Madeline died on 1 May 1999, and Vernon on 3 December 2006; they were buried in Lyons cemetery. They were survived by two daughters, five grandchildren, 10 great-grandchildren and three great-great-grandchildren.

     i. Mary Jane Gallup (1937–2015) was born in Lyons, Nebraska, on 5 May 1937. She grew up at the family farm near Lyons and attended Lyons Public School graduating in 1955. She attended Nebraska State Teachers College in Wayne, Nebraska and graduated in 1959 with a degree in elementary education.

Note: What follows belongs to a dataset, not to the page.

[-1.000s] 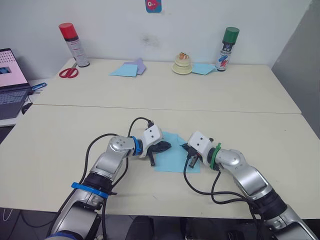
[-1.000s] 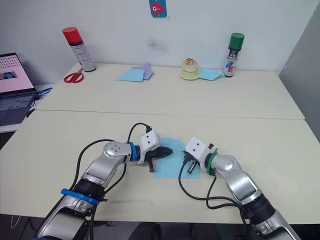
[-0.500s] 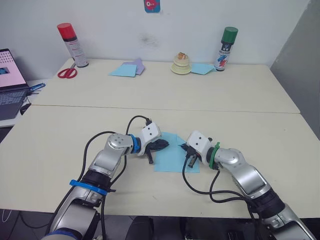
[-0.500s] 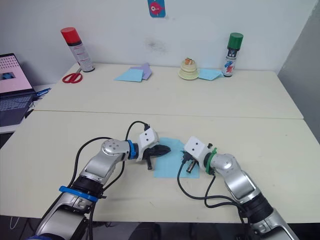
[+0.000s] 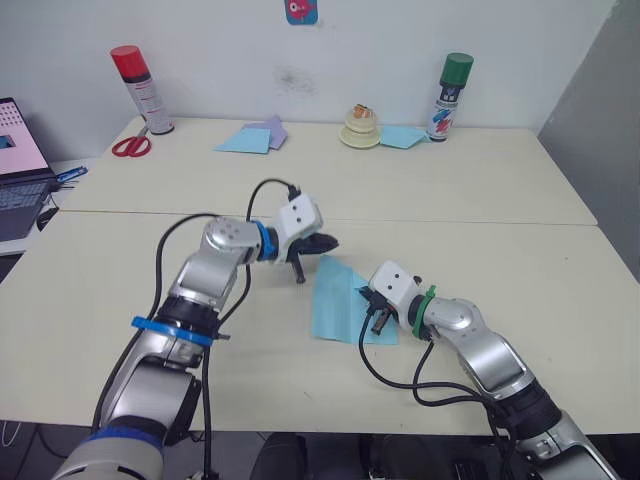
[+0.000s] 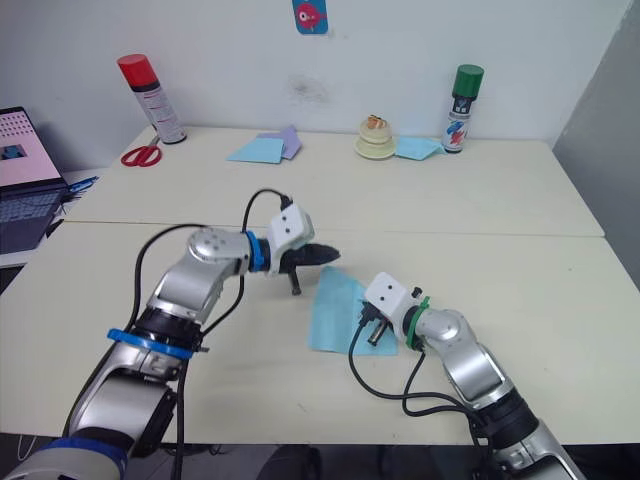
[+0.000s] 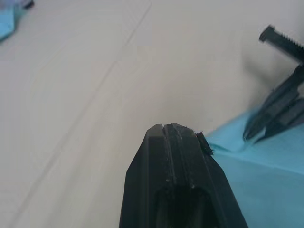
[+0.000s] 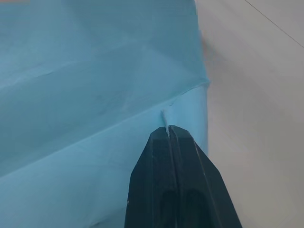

Mary Jane married Kosoma K Skaggs (1931–2004) on August 26, 1960. He was the son of Elmer Alonza Scaggs (1897–1979) and Clara Elsie Beams (1896–1980). They moved to Lamar, Prowers County, Colorado, where they lived throughout their married lives. Mary Jane taught in the Lamar Colorado Public Schools systems for many years as an elementary teacher and then later as a substitute teacher.

Kosoma died on 1 February 2004, and Mary Jane lived in Lamar for another eleven years. She died on 31 August 2015 at the Lexington Medical Center in Lexington, South Carolina after a short illness. She was buried near her husband in Fairmount Cemetery in Lamar.

They were survived by her sister, a son and a daughter, five grandchildren, and three great-grandchildren

     3. Banner S Randerson (1890–1918) was born either on 25 February 1890, according to his World War I draft card. He grew up in Rockford and married Gertrude Stuart Blakesby (1891–1930) on 26 October 1915. Gertrude's parents were Joseph Havens Blakesley (1858–1929) and Anna Rebecca Stuart (1866–1940) and she was born on 21 July 1891 in Rockford.

Banner died unexpectedly at the age of 28 on 18 October 1918, not long after the birth of his son, Joseph, and Gertrude soon remarried. She and her new husband Clifford Dwight "Dick" Miller (1901–1972) had a son they named Henry Joseph before Gertrude's death on 7 July 1930. Dick remarried, and he and his new wife raised Joseph Randerson and Henry Joseph Miller along with their own children.

     a. Joseph Stuart Randerson (1917–1999) was born 22 May 1917 and was raised in Rockford by his step-parents. He enlisted in the U.S. Army on 20 June 1941 and was married in Chicago on 6 September 1941. He and his family lived in Highland Park, Lake County, Illinois.

Joe died on 1 December 1999 in Los Gatos, Santa Clara, California. As near as I can tell, he was survived by his wife and daughter.